Revenge is a wonderful thing. Still to ensure that team spirit wasn’t affected I made sure my laughing and pointing were delivered in a motivating and positive manner. From there until enough was more than enough, we greased our way round an every more comedic course, between hiding from the wind in any location pedalling food and beer.
Three things stand out; the brilliant organisation, the fantastic atmosphere even when it’s pretty miserable, and a whole bunch of riders on the course trying their first event. I lost count of the number of low cost bikes with nervous riders trying their best to stay onboard in increasingly difficult conditions. And when I came out in admiration they were giving it their all, that’s where we came in with compassion fatigue.
Everyone out on that course had a story to tell, a scary moment, a grin at the silly mud, a determined expression on the never ending fire road, a look of satisfaction on completing the lap and a smile at the shared sillyness of what we were doing. Oh sure, there are those occasional aliens who enjoy this kind of thing, but I’m not one of them and neither were any of the people I spoke too.

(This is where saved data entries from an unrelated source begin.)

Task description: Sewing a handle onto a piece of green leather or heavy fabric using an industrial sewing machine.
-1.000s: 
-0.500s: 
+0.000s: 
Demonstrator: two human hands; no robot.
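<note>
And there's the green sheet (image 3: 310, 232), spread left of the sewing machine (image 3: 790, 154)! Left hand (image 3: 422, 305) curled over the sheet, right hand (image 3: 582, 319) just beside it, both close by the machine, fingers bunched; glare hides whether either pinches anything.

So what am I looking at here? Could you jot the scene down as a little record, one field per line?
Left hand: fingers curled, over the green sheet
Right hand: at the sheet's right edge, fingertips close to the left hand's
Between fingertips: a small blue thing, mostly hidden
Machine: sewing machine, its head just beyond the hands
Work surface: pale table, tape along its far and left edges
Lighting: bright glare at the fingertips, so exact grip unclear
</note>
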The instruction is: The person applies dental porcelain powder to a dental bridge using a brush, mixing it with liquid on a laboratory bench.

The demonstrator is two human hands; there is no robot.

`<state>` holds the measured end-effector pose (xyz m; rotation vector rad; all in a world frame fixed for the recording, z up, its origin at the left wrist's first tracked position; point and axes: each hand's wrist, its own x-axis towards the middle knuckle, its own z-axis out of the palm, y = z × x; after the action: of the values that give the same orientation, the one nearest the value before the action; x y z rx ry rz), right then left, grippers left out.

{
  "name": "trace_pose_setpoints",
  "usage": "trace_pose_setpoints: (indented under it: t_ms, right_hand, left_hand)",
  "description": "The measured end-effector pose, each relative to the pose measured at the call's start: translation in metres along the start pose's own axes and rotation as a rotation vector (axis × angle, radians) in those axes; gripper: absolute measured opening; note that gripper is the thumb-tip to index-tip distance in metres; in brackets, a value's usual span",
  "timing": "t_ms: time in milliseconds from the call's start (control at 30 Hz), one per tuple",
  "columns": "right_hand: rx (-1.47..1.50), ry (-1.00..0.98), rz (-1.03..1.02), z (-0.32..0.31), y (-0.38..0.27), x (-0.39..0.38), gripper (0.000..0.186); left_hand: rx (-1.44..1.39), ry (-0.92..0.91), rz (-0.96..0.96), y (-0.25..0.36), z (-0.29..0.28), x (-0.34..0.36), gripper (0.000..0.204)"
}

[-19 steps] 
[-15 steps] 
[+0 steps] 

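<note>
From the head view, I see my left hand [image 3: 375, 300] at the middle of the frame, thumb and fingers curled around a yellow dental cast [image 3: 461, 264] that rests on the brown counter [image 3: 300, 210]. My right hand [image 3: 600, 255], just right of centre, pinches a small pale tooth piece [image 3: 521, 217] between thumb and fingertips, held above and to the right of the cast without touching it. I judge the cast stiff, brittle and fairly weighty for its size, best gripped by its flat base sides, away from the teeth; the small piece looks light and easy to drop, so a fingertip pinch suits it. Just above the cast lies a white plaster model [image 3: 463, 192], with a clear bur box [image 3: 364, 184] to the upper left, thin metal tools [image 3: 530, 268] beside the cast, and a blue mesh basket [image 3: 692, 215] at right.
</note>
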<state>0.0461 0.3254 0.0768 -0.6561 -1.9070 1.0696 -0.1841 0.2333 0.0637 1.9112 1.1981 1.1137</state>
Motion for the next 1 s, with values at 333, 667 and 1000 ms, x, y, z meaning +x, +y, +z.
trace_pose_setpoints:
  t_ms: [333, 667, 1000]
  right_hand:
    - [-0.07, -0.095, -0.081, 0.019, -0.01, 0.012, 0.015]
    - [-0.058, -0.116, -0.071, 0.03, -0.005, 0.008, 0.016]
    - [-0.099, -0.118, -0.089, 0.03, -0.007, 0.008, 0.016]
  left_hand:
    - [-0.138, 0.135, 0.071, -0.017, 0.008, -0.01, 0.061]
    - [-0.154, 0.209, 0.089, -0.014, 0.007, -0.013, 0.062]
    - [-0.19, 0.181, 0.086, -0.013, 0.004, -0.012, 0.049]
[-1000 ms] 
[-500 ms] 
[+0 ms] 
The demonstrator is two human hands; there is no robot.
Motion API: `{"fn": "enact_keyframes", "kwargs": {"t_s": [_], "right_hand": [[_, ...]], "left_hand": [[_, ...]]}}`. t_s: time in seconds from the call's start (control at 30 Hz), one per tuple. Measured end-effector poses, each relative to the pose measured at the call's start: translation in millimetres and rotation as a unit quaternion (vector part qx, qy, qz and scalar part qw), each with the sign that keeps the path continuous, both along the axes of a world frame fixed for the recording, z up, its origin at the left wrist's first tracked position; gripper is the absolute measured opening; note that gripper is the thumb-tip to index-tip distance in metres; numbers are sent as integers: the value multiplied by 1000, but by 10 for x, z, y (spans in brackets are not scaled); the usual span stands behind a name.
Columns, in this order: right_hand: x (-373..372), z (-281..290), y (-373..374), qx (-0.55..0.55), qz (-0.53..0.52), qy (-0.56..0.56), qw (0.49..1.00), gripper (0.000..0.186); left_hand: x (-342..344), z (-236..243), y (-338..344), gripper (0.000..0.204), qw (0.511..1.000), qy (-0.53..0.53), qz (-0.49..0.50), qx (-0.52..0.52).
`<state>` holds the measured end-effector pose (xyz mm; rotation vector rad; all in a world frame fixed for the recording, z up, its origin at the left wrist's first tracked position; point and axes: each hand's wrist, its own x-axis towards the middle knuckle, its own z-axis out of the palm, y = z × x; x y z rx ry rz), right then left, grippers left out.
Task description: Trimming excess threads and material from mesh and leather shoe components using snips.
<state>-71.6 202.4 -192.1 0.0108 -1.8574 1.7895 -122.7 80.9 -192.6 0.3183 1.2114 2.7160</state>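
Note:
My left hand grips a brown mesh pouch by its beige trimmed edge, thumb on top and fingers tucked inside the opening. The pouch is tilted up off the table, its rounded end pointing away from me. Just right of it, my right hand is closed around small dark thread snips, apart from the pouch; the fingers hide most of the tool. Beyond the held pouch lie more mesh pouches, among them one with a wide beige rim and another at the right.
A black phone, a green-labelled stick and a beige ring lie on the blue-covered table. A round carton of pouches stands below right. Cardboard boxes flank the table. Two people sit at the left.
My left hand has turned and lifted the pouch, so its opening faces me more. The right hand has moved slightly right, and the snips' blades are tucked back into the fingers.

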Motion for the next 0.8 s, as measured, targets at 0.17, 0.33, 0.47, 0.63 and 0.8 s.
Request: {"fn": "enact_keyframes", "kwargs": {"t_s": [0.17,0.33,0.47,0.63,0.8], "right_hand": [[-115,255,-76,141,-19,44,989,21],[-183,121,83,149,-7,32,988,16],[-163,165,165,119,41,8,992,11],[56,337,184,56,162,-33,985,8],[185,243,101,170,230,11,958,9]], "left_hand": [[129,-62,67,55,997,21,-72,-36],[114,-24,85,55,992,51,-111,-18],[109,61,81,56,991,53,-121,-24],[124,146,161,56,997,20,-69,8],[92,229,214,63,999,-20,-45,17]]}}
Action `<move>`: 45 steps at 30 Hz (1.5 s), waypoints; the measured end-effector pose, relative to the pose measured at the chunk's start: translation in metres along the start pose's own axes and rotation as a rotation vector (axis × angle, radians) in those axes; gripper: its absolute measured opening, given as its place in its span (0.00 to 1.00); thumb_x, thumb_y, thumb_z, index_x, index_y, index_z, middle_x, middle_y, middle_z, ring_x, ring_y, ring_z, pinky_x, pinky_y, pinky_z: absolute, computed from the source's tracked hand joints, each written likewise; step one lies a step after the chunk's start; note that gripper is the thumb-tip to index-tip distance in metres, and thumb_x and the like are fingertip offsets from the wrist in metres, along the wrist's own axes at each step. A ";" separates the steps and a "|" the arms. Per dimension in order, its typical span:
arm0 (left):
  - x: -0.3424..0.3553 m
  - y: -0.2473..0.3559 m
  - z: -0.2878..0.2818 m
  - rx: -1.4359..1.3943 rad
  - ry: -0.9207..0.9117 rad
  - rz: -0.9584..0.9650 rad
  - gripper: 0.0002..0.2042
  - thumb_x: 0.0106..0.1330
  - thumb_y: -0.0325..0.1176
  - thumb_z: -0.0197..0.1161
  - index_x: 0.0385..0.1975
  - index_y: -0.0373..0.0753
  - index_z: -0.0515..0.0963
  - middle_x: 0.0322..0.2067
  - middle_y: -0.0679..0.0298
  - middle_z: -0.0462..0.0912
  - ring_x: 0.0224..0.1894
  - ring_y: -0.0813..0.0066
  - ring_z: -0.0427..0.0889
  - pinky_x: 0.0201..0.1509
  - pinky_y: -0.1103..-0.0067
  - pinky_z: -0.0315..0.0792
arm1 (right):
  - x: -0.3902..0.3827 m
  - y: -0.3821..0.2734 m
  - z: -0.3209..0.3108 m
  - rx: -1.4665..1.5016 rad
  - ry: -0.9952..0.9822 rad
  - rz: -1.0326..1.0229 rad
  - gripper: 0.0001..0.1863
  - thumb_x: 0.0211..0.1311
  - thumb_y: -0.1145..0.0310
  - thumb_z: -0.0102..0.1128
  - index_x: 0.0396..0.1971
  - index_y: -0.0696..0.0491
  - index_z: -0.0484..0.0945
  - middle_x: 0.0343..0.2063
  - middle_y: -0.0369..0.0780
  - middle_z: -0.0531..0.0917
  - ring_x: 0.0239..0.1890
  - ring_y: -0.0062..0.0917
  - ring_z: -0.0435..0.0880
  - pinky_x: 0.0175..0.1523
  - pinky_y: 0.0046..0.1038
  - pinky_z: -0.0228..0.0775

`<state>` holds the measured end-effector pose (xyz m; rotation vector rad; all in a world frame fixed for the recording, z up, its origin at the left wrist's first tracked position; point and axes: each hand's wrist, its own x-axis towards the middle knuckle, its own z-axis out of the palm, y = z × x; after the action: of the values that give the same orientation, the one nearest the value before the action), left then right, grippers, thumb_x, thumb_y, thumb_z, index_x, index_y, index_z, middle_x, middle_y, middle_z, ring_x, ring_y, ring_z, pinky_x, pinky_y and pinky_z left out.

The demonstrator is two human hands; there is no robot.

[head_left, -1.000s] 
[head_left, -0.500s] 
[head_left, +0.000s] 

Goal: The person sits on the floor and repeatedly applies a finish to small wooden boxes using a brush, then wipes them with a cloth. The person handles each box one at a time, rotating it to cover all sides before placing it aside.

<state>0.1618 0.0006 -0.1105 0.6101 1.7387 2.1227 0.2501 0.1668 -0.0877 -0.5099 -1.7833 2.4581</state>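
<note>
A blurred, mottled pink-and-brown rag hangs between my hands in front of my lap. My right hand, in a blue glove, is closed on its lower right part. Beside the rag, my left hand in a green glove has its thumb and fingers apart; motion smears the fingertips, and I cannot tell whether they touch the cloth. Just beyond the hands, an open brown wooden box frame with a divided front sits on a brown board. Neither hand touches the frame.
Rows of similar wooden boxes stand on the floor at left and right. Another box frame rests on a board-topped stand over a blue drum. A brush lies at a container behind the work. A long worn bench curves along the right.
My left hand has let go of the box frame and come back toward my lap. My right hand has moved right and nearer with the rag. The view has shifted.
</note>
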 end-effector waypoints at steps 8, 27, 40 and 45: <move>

But they carried on because they’d promised to earn sponsorship for CLIC Sargent, and I was very proud to be riding with them. It was hard enough when you’ve ridden a bit, it must have been bloody dreadful if this was one of your first experiences trying proper MTB off road. But I couldn’t help thinking about those who couldn’t be arsed, who decided being dry and war was better than being co-located with a moral conscience
Sorry if I’m going on a bit, I didn’t realise how much it pissed me off until I sat down to write this. It is not as if we did a million laps like the hero soloists or serious teams. But we gave it a good go, and while it wasn’t really fun, the worse times were not while you were out on the course. I quit after a dawn lap as I really wanted to be there when Verbal opened her presents, and the morning downpour doused what little motivational fire I had left.
Not Nig tho, he was kitted up and ready to go as I squelshed back in. And one lap in the seemingly unending rain and cold deterred him not at all. As we were herding flywaway tents into wet cars, he set off on a seconds lap clearly having imbued madness by a process of trail based osmosis. Although when he finally gave up, my suspicion is his tactic had been merely to lie face down in the mud for an hour before riding back to the start.
He denies it, but I think the pictures tell the true story.
So that was CLIC24:2009. Bottom line is it’s upwards of£30,000 to a charity that clearly invests every penny it receives in making tragically shortened young lives as good as they can be. And somehow giving parents who are doomed to outlive their children, a reason to go on. I cannot imagine what that must be like, but while I can still turn a pedal, I’m bloody determined to make sure they have my support.
Talk to those people about compassion fatigue. I have a feeling they might not get it.
* if you were there, you’ll know what I mean. If not google “puffball skirts”, “Athena posters” and “everyone being a dickhead”
** Assuming they had any. And assuming they didn’t just collect it whether they rode it or not. I know this isn’t a perfect argument. but I was having it at 5am in the freezing bloody cold, and I wasn’t thinking entirely straight.
*** Or so I thought. I found them in the muddy sweepings of a forgotten spares box this evening. A serving of double numpty with a side order of dimwit for Mr. Leigh please.